▸ **Activity**: Go through the following data and transcribe exactly the stretch of lines from the one holding "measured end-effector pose" to the one holding "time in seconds", both included.

*** Records shown ***

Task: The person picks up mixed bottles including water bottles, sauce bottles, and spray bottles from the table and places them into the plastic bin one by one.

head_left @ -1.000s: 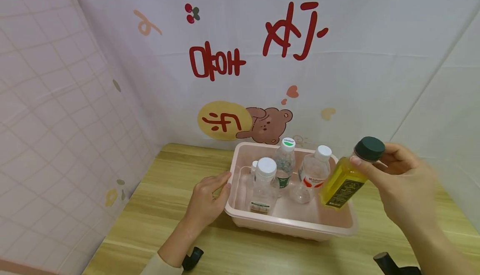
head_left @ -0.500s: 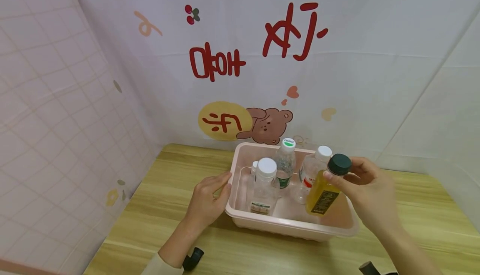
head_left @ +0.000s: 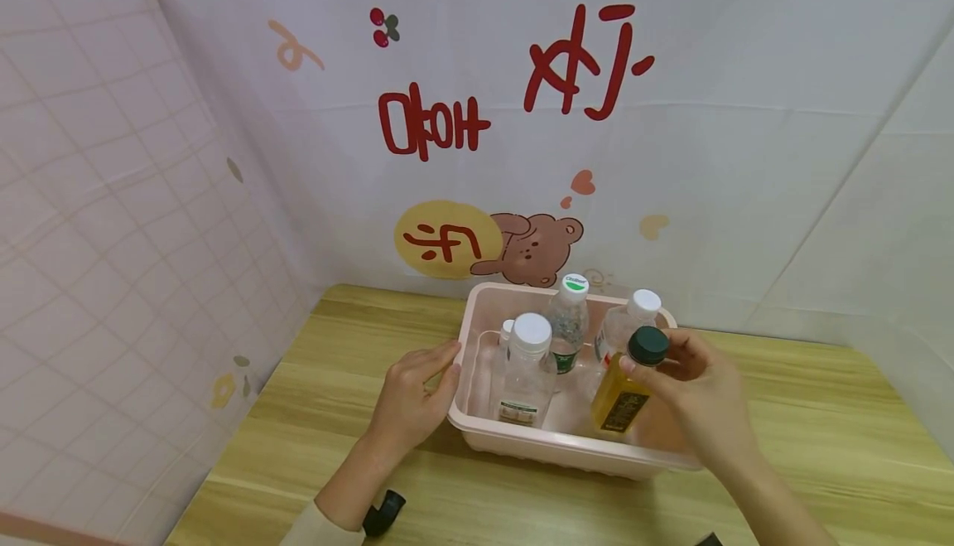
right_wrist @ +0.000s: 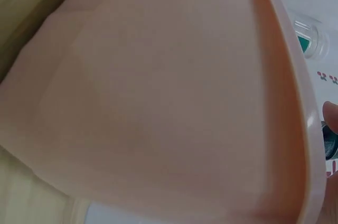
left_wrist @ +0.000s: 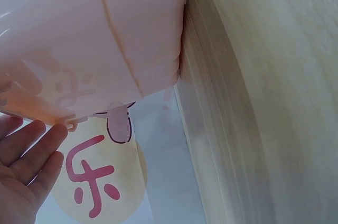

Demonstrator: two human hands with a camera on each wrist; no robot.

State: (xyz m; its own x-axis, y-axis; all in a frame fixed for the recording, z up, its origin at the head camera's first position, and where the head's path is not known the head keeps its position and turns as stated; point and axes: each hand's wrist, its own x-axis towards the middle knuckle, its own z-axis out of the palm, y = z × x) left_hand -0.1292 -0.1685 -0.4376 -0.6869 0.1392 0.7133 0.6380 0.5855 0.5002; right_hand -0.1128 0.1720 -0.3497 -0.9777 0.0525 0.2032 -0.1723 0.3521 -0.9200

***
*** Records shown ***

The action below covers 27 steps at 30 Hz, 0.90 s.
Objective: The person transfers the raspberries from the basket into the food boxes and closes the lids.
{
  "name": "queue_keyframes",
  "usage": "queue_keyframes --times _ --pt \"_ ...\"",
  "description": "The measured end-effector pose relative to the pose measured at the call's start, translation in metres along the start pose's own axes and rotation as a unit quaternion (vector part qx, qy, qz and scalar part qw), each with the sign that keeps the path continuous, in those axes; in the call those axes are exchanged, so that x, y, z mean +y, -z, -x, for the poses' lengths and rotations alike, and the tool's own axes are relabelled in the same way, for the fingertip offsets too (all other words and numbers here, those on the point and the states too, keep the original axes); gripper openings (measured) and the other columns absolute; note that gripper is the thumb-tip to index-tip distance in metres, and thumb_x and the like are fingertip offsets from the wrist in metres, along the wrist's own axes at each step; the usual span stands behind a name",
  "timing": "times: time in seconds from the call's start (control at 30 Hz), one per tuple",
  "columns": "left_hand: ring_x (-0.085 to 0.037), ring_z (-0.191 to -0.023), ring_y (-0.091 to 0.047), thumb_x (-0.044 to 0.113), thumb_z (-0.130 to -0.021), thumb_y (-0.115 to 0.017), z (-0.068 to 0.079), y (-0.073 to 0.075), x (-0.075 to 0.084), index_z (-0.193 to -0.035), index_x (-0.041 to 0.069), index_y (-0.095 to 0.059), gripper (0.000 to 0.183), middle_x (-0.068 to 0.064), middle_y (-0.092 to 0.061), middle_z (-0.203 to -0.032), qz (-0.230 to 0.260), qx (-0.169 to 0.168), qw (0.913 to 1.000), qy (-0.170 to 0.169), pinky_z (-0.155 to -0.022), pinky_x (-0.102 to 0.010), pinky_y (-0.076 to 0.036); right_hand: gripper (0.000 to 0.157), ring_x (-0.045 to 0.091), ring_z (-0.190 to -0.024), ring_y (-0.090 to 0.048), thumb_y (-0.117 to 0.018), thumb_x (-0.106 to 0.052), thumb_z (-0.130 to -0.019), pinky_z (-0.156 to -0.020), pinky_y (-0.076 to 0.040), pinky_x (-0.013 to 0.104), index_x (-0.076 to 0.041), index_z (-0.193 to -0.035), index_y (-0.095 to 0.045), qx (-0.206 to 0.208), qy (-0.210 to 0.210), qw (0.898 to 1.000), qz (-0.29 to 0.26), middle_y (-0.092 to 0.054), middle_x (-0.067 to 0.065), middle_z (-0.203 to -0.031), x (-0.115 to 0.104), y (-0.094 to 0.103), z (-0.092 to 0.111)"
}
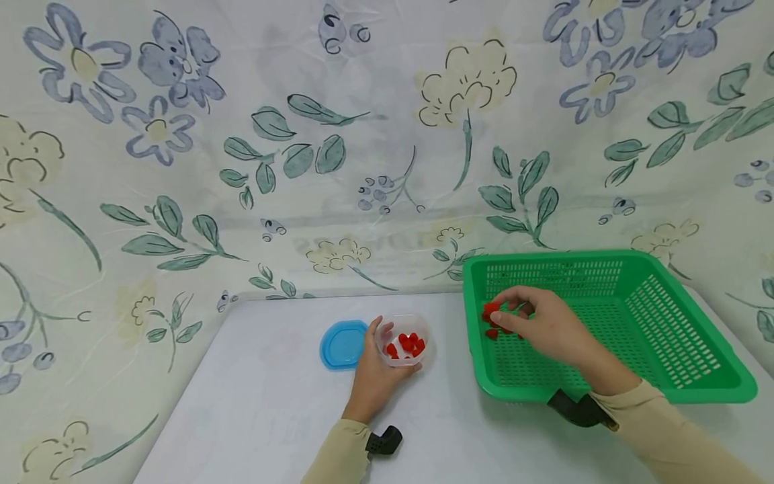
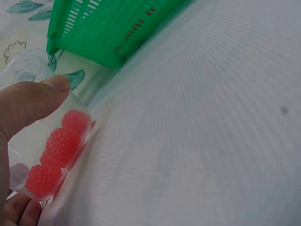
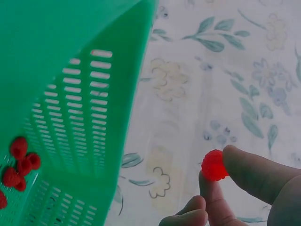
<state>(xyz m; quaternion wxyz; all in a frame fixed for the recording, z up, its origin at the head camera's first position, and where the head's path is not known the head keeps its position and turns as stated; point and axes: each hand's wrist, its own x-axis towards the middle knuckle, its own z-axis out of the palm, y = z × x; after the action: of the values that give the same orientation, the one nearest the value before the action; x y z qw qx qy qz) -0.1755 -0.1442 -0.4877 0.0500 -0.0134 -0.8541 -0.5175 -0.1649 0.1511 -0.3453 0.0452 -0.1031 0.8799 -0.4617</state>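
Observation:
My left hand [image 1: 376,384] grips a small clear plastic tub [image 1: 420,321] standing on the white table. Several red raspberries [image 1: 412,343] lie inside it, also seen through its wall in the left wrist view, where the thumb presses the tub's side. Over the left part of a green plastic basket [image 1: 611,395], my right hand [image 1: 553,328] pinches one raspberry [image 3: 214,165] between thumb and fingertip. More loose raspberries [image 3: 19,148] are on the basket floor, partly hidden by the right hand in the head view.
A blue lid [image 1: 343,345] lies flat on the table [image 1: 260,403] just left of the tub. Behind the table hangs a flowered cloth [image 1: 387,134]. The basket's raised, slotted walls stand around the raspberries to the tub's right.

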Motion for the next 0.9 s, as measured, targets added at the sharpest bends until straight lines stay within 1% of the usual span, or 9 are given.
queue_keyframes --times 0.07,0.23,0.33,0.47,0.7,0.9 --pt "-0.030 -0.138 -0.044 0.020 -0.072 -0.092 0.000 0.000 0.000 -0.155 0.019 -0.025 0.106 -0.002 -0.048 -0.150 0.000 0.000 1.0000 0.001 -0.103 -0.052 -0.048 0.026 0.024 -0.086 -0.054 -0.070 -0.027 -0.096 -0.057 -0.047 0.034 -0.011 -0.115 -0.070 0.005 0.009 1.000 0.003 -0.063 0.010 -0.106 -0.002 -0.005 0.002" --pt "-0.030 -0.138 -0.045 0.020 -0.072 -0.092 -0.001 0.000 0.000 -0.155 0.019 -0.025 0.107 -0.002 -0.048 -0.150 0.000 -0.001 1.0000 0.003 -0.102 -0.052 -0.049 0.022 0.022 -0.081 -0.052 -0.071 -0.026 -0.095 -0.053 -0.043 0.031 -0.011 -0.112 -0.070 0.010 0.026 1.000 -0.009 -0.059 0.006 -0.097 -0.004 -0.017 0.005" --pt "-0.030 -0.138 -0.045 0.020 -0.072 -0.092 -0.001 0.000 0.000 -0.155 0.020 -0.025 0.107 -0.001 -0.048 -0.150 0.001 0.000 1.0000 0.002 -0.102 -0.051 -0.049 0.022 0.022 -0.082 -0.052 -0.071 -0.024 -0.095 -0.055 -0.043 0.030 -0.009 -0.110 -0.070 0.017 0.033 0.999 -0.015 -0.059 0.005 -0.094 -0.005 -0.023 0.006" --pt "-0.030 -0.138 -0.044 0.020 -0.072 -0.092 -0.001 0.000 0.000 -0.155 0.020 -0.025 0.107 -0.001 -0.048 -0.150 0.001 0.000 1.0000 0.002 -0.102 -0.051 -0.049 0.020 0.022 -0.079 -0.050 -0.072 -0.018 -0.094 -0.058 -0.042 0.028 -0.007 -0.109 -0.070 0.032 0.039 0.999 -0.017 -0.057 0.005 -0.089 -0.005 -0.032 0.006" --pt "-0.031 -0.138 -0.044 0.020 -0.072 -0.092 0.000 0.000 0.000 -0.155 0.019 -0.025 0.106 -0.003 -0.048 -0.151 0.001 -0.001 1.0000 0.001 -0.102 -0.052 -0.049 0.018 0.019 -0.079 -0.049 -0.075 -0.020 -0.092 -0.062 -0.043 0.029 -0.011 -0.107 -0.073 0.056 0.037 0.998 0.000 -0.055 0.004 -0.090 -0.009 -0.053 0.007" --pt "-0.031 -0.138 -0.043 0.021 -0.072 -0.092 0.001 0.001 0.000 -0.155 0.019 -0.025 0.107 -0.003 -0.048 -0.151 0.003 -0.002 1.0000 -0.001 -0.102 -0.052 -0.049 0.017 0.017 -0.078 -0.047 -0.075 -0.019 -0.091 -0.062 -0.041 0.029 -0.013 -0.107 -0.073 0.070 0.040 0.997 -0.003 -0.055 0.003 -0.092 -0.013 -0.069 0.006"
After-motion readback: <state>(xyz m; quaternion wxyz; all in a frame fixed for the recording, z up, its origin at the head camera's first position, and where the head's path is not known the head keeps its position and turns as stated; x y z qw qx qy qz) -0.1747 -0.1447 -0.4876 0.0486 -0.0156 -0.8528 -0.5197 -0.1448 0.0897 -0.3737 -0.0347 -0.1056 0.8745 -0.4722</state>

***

▸ **Your solution**:
  "description": "The measured end-effector pose relative to the pose measured at the call's start, translation in metres along the start pose's own axes and rotation as a unit quaternion (vector part qx, qy, qz and scalar part qw), each with the sign that keeps the path continuous, in those axes; in the call those axes are exchanged, so that x, y, z mean +y, -z, -x, for the poses' lengths and rotations alike, and the tool's own axes are relabelled in the same way, for the fingertip offsets too (all other words and numbers here, those on the point and the states too, keep the original axes); gripper openings (measured) and the other columns absolute; note that gripper is the thumb-tip to index-tip distance in metres, and thumb_x and the like are fingertip offsets from the wrist in metres, along the wrist's own axes at each step; the usual span stands behind a name",
  "timing": "times: time in seconds from the call's start (control at 30 Hz), one per tuple",

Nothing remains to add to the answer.